Yesterday I had to drive 70 miles one way to go sign some paperwork so that I can be offically appointed executor in the eyes of the court and back again to work. Can you say PAIN in the BUTT? I did finally make an appointment with my Dad's financial planner to go over my share of his retirement, it's on 10/9. 

When I drove home, I stopped at my sisters to pick up the paperwork for the application for new service to install electricity to my Dad's cabin. We talked and I enjoyed it, had to get home to the boy. We talked and I enjoyed it and then I called my Dad's partner, I hadn't talked to her in a while. She's not doing well, I'm trying to not be intrusive but wanting to make sure she doesn't get lost inside. Her nephew is probably going to have to drop out of school for a year at least (hopefully no permanent damaged has been done). It's just so horrible.

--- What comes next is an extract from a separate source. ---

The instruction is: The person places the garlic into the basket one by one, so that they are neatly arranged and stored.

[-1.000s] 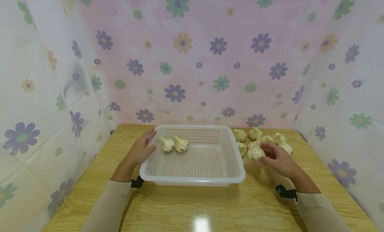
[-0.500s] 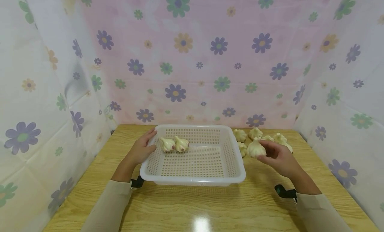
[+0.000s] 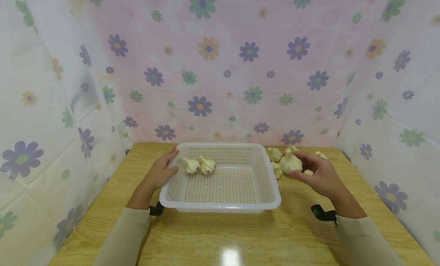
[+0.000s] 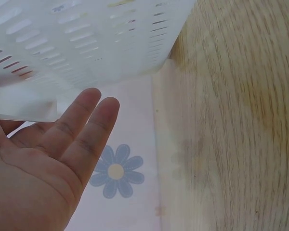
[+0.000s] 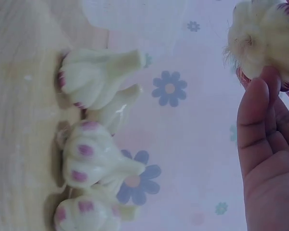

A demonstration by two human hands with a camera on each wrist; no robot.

I'm finally getting ready to go to bed, read a little bit finished "The Day My Dad Died: Women Share their Stories of Love, Loss and Grief" and I was just about to go to sleep when B called. She wasn't in a good spot. I really enjoy B despite the fact she adamantly denies she's an alcoholic. Her and J were fighting and J finally put her foot down. Everyone feels bad for J because we all know that we couldn't handle B as much as we love her. As I do love her, I want her to be safe so I asked her what she needed to be safe. She said she needed to go to her car and than to J's. She wasn't in any shape to drive in my opinion but I'm sure she's driven in worse shape. I told her I'd come pick her up and take her when she needed to go (even if she was locked out, she could crash at my house). We eventually got to J's house and I think she changed the locks, B knocked on the window and J woke up and they had a "discussion" because I promised to stay to make sure B was okay with staying there, I had to wait. No one likes to argue in front of anyone, we've all been there likely so I felt bad that I was listening there. Eventually B said that I could go, I wanted to make sure J knew that I loved her too. Hugged J (who is normally pretty good at keeping those bootstraps up, held me tight and cried hard on my shoulders). I let them know that I loved them both and hoped they could work through what they needed to. I think I was home by 1:15am, before I had to be up by 6am but I couldn't settle down until almost 2am. 

Perhaps, that's why I'm not very productive today.

I did give P the heads up and let her know that I won't be very good packing for our camping weekend when I get home from work. She was great about that.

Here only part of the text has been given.